Das nächste Haus steht ein wenig zurück, nicht direkt an der Straße. Curtis schnuppert intensiv an einer Stelle des Zauns. Er inhaliert regelrecht die Düfte, die sich von unzähligem Hundepipi sicherlich geradezu in das Holz gefressen haben müssen. Dann tippelt er umständlich hin- und her, dreht sich im Kreis und hebt sein Hinterbeinchen so hoch es irgend geht. Doch zum eigentlichen Geschäft kommt er nicht mehr. Neben der Haustür wird ein kleines Fenster aufgerissen und Frau Drescher brüllt mit geröteten Wangen zu uns herüber: "Machen Sie sofort, dass sie hier wegkommen, wehe ihr Köter pinkelt an unseren Zaun - das ist Sachbeschädigung!! Ich werde das dem Ordnungsamt melden....!" Während sie weiter in dieser Art aus ihrem kleinen Fenster brüllt und furchtbar mit den Händen fuchtelt ziehe ich Curtis schnell weiter, er guckt verständnislos zwischen der brüllenden Frau und mir hin- und zurück, lässt sich ein wenig von mir zerren, er versteht wohl nicht, warum er jetzt nicht Pipi machen darf.

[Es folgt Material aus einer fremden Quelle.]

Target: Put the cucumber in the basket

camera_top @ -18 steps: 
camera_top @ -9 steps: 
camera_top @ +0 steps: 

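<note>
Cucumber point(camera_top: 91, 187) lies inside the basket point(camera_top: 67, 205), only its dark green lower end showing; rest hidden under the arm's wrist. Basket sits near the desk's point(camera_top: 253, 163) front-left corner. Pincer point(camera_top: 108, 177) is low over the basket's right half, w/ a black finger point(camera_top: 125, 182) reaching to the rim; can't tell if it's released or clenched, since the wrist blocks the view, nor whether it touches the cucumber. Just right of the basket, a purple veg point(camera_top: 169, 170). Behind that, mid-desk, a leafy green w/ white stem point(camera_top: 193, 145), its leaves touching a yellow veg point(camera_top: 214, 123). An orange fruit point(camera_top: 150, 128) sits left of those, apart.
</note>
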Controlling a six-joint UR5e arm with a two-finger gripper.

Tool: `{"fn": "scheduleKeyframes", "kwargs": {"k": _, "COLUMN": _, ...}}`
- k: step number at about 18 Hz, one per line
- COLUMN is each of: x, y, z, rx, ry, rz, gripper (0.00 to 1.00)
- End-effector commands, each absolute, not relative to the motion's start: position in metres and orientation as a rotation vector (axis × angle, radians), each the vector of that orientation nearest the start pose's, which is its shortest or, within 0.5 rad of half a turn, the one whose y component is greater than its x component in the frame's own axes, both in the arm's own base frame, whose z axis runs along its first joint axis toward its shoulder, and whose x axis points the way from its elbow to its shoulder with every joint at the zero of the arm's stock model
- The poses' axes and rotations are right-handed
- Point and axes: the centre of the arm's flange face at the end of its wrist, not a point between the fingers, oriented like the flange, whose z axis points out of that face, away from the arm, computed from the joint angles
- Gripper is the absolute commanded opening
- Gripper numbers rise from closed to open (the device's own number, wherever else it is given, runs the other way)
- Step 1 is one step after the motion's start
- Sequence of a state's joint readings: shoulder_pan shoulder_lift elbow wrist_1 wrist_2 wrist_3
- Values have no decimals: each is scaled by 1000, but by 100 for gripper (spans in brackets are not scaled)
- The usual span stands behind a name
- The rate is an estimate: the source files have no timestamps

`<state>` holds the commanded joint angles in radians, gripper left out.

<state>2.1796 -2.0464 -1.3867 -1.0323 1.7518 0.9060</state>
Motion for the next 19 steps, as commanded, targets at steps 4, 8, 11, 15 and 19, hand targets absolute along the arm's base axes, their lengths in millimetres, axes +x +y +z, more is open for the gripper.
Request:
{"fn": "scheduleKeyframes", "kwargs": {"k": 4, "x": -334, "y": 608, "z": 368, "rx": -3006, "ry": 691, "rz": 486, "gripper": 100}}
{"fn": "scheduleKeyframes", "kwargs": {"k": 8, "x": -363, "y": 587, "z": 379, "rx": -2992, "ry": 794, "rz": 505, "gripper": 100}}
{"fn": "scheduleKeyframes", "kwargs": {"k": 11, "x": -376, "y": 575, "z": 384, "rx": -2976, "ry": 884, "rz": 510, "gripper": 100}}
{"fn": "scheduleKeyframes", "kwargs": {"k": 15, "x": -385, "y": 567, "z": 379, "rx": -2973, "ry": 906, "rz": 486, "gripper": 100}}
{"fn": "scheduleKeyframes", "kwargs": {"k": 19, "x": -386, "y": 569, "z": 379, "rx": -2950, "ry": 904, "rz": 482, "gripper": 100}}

Das mit dem durchs Dorf gehen ist wohl nichts für uns, Leselupe hin oder her. Als kehren wir rasch um und gehen Richtung Wald, wo uns hoffentlich niemand anmeckert.

Endlich erreichen wir den Ortsrand, rennen im Laufschritt über die Straße auf den Waldweg. Rechts am Waldrand fließt ein kleiner Bach, der direkt vom Berg kommt, dahinter beginnt der Wald, links erstreckt sich eine schöne grüne Wiese, die sich in sanften Wellen an die beginnenden Berge schmiegt. Die ersten Vögel singen draußen, einen Moment lang ist mir ein bisschen nach Frühling. Curtis hüpft - endlich die blöde Leine los - wie ein kleines Fohlen buckelnd auf der Wiese umher, bohrt seine Nase in die vereinzelten Schneeflecken auf der Wiese und sucht nach Mäusen. Ich atme die eiskalte, klare Luft tief ein und puste sie als weißes Wölkchen wieder aus. Das ist soooo angenehm, fast kann ich die Luft schmecken.

Gedankenverloren stapfe ich vor mich hin und blicke in den stahlblauen Himmel, der nur ab und zu von kleinen Wolkentupfern unterbrochen wird. Doch plötzlich stört mich jemand in meinem Ungestörtsein. Direkt vor mir steht ein großer, dünner Mann mit einem winzigen Dackel auf dem Arm. Curtis steht schwanzwedelnd neben dem Mann und blickt sehnsüchtig zu dem Dackel hinauf, der seinerseits nach unten blickt und Curtis beobachtet. Der Mann sieht mich ziemlich wütend an. "Können Sie Ihren Hund nicht an die Leine nehmen? Mein Dackel hat Angst vor großen Hunden. Jedes Mal muss ich ihn auf den Arm nehmen, wenn wieder jemand seinen Hund ohne Leine laufen lässt. Ich finde das ziemlich egoistisch von Ihnen, schließlich sind doch Wald und Wiese für alle da!"

Während ich mich seufzend zu Curtis hinunterbeuge um ihn anzuleinen, murmele ich eine Entschuldigung und gehe schnell weiter. Der Mann mit dem Dackel bleibt stehen und sieht mir noch kopfschüttelnd nach. Der Dackel auf seinem Arm wirkt irgendwie unglücklich, finde ich. Kann ich verstehen...
 
Das Grauen in der Kleinstadt

Guten Morgen MeIP,

ruhig geschildert und penibel aufgezählt hast du deine kleinen Abenteuer beim ach so simplen Spaziergang durch die bundesdeutsche Kleinstadt. Stil passend zum Inhalt, gefällt mir. Kann mir das Ganze vor meinem inneren Auge vorstellen, so als liefe ein Film.